Search code examples
rmachine-learningboosting

different values by fitting a boosted tree twice


I use the R-package adabag to fit boosted trees to a (large) data set (140 observations with 3 845 predictors).

I executed this method twice with same parameter and same data set and each time different values of the accuracy returned (I defined a simple function which gives accuracy given a data set). Did I make a mistake or is usual that in each fitting different values of the accuracy return? Is this problem based on the fact that the data set is large?

function which returns accuracy given the predicted values and true test set values.

    err<-function(pred_d, test_d)
{
  abs.acc<-sum(pred_d==test_d)
  rel.acc<-abs.acc/length(test_d)

  v<-c(abs.acc,rel.acc)

  return(v)
}

new Edit (9.1.2017): important following question of the above context.

As far as I can see I do not use any "pseudo randomness objects" (such as generating random numbers etc.) in my code, because I essentially fit trees (using r-package rpart) and boosted trees (using r-package adabag) to a large data set. Can you explain me where "pseudo randomness" enters, when I execute my code?

Edit 1: Similar phenomenon happens also with tree (using the R-package rpart).

Edit 2: Similar phenomenon did not happen with trees (using rpart) on the data set iris.


Solution

  • There's no reason you should expect to get the same results if you didn't set your seed (with set.seed()).

    It doesn't matter what seed you set if you're doing statistics rather than information security. You might run your model with several different seeds to check its sensitivity. You just have to set it before anything involving pseudo randomness. Most people set it at the beginning of their code.

    This is ubiquitous in statistics; it affects all probabilistic models and processes across all languages.
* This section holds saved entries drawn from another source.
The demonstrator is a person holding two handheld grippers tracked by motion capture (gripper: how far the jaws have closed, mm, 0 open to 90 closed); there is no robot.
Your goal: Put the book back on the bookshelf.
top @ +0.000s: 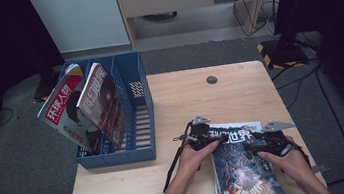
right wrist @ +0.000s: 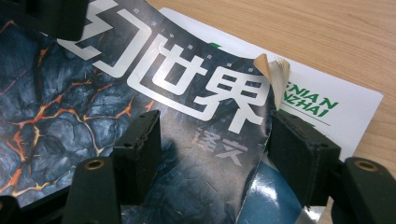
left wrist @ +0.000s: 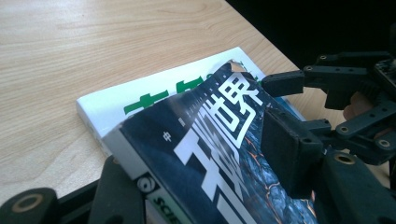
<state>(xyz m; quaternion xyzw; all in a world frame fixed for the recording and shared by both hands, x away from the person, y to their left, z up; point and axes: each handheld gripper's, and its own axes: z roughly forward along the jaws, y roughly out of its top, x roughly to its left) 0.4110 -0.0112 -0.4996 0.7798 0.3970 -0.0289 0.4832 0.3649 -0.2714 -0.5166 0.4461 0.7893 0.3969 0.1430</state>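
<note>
At the desk's (top: pixel 136 182) near right corner, both grippers grasp the top dark-covered magazine (top: pixel 245 168) of a stack: left gripper (left wrist: pixel 210 186) fingers clamp its spine edge, right gripper (right wrist: pixel 224 154) fingers its curled cover.

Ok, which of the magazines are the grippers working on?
The dark lava-patterned magazine lying on the table's near right, atop a white, green-lettered one. The two others stand in the blue file rack.

Dim, soft high view with dark edges; close views brighter, glare on the magazine cover (right wrist: pixel 187 93).
</note>
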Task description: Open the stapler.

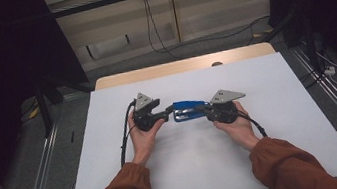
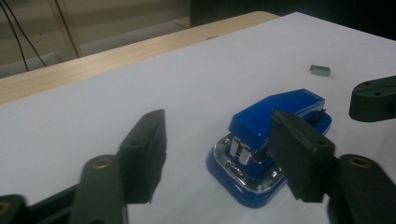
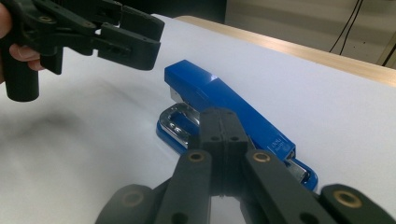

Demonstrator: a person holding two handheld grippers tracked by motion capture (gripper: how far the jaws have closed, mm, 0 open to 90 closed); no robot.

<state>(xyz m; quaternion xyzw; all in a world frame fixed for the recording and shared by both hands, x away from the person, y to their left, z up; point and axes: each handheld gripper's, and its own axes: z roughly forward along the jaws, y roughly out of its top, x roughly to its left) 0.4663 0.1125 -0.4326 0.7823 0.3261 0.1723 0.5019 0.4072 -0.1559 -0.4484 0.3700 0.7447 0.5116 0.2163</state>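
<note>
**Blue stapler between our two grippers**

We see the blue stapler (image 1: pixel 186 110) lying flat near the middle of the white table (image 1: pixel 276 149). Our left gripper (image 2: pixel 219 158) stands partly open at the stapler's front end, one jaw beside its blue top, the pads not pressing on it. Our right gripper (image 3: pixel 224 135) has its jaws pressed together with nothing between them, poised just over the stapler's rear. A small grey block (image 2: pixel 320 70) lies well apart on the table.

Blue stapler (image 1: pixel 186 110) with chrome trim on white table (image 1: pixel 272 124)
</note>
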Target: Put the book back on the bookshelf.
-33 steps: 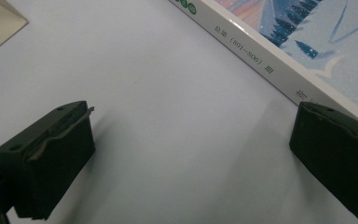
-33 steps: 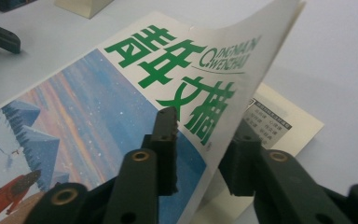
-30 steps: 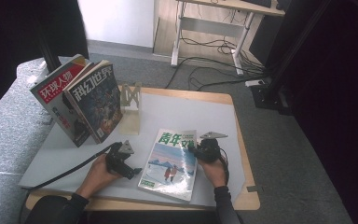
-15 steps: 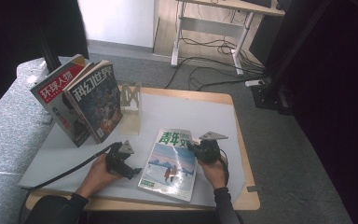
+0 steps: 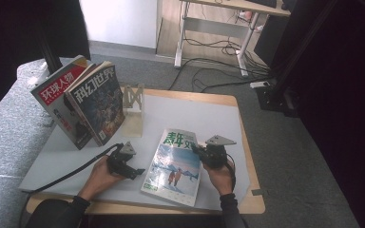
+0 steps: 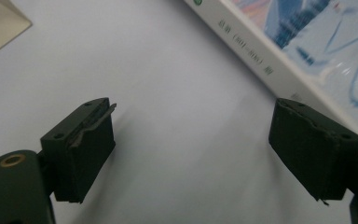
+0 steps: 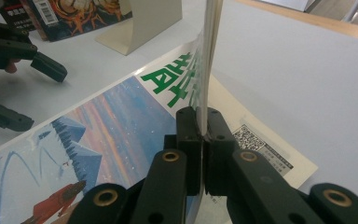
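Observation:
A magazine (image 5: 173,166) with a snowy blue cover and green title lies on the white table top (image 5: 195,114) near the front. My right gripper (image 5: 197,151) is shut on its cover and a few pages at the right edge. In the right gripper view (image 7: 203,126) these pages stand edge-on between the pads, lifted off a page with a QR code. My left gripper (image 5: 138,170) rests low beside the magazine's left edge. Its jaws (image 6: 191,154) stand open over bare table and have just been closing a little, with nothing between them. The magazine's spine (image 6: 261,65) runs past the right jaw.
Two magazines (image 5: 95,102) (image 5: 59,95) stand leaning at the back left next to a beige bookend (image 5: 133,111). The table's wooden rim (image 5: 249,156) runs along the right. A desk frame and cables (image 5: 209,61) are on the floor beyond.
The right gripper has risen slightly, lifting the magazine's right edge with it. The left hand has stayed where it was.

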Tool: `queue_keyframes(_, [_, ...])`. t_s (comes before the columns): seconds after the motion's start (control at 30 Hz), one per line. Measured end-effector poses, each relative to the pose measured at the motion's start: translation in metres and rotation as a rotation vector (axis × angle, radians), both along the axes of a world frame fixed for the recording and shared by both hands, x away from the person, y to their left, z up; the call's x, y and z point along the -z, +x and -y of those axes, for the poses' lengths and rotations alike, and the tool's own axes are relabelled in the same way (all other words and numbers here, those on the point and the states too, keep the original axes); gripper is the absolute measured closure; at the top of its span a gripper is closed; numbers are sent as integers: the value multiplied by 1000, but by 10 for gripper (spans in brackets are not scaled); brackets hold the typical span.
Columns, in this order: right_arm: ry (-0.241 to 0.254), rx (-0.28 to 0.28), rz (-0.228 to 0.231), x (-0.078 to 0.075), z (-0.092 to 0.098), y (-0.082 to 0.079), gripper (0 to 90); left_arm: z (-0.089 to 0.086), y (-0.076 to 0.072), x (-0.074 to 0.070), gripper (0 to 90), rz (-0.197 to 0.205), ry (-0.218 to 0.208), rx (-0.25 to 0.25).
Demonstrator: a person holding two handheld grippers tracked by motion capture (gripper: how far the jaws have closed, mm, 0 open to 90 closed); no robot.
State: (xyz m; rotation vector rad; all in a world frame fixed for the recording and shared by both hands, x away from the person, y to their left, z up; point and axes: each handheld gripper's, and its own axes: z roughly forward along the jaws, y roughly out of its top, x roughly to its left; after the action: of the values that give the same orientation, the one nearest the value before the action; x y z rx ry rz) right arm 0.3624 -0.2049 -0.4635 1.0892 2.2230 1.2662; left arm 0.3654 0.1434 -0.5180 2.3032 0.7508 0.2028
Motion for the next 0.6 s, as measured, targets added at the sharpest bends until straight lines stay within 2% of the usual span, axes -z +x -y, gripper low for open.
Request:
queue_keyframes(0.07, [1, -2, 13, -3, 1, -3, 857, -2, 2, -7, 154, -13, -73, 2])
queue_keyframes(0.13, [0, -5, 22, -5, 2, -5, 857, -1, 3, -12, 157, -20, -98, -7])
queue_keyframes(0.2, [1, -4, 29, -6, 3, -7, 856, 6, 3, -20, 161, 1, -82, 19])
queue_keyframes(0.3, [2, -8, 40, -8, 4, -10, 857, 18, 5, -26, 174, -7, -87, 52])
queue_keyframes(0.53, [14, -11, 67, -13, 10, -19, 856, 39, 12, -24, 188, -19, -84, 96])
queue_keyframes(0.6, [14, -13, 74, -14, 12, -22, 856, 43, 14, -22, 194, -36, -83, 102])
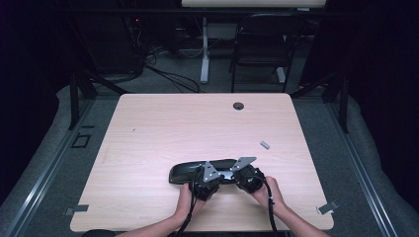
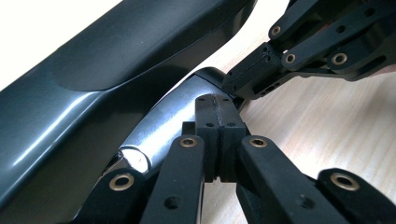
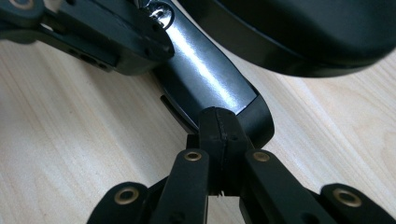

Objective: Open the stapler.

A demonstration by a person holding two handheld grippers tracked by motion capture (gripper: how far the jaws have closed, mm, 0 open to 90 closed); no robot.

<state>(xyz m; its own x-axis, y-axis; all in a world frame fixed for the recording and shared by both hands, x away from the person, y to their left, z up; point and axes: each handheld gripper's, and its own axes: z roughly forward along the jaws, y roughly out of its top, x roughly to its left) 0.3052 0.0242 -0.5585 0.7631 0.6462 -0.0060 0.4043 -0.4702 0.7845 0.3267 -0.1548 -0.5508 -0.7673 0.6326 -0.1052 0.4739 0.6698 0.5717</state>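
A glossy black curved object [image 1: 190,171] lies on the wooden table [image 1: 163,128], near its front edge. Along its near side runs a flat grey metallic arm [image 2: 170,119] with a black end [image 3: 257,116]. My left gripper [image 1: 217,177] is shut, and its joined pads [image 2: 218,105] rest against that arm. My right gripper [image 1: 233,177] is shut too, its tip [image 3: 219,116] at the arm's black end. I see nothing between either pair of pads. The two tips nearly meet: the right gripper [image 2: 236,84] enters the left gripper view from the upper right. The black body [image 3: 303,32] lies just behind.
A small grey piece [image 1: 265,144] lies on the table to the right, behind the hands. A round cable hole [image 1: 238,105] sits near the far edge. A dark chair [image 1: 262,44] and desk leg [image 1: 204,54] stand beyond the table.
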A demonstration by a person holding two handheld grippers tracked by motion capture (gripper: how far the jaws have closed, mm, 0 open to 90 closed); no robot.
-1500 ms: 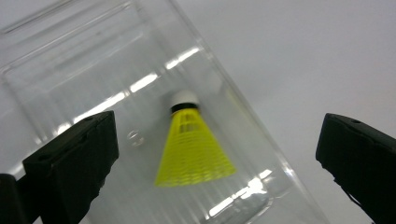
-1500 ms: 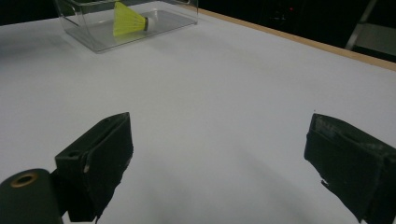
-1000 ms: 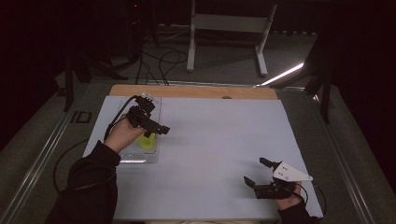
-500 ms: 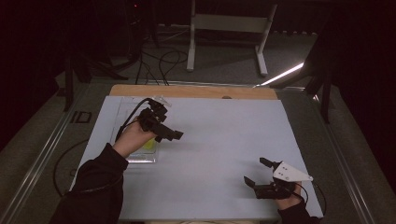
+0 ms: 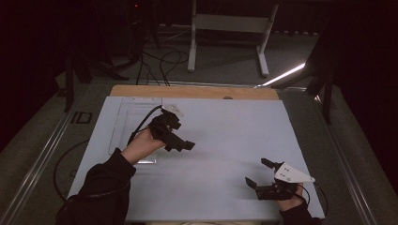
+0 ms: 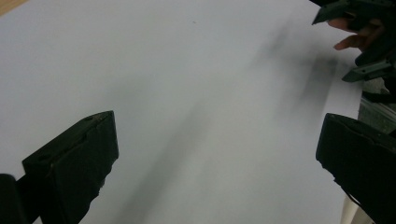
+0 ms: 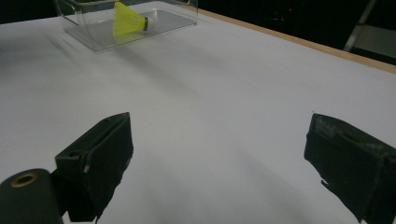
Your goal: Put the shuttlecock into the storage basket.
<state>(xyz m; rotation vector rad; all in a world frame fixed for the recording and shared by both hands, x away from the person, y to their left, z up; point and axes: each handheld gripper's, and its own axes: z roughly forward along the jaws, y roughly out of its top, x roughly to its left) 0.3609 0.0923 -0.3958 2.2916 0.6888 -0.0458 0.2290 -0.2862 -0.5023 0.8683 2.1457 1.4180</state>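
Both claws are spread, holding nothing: left gripper (image 5: 184,144) mid-frame, right gripper (image 5: 261,175) lower right. The left hand (image 5: 141,146) partly hides the clear tray (image 5: 123,123); a yellow shuttlecock (image 7: 127,22) lies inside it.

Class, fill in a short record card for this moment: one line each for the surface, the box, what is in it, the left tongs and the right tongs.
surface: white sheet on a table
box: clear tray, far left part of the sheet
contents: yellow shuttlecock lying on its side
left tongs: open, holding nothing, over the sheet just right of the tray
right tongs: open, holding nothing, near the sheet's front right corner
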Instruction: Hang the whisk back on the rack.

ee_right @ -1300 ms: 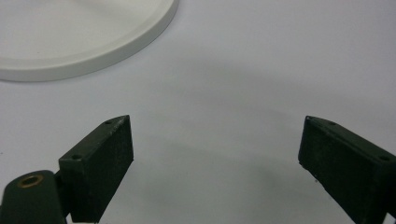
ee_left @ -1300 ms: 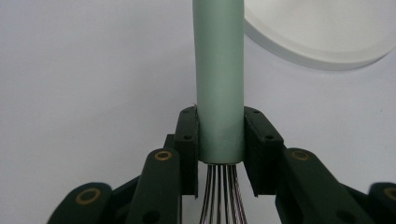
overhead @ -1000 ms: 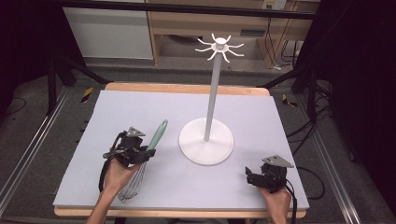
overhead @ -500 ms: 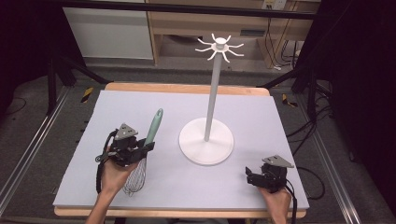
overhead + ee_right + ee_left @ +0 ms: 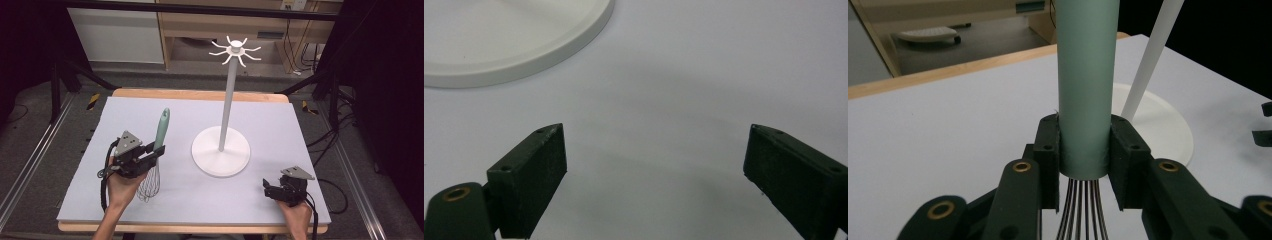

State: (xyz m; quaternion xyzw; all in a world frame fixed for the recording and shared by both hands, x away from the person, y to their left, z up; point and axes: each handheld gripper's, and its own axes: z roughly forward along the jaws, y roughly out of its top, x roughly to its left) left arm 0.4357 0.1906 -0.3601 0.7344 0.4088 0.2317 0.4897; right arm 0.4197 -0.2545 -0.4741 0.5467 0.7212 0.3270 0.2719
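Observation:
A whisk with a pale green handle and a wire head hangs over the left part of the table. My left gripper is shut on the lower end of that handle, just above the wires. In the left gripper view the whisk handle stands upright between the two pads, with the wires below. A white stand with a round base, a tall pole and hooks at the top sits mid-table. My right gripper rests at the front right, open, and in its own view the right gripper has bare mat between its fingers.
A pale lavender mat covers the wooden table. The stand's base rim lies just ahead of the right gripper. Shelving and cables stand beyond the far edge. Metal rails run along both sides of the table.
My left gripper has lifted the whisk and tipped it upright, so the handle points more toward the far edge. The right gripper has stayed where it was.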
    Note that in the case of information security it's important to have a (pseudo) random seed which cannot be easily guessed by brute force attacks, because (in a nutshell) knowing a seed value used internally by a security program paves the way for it to be hacked. In science and statistics it's the opposite - you and anyone you share your code/research with should be aware of the seed to ensure reproducibility.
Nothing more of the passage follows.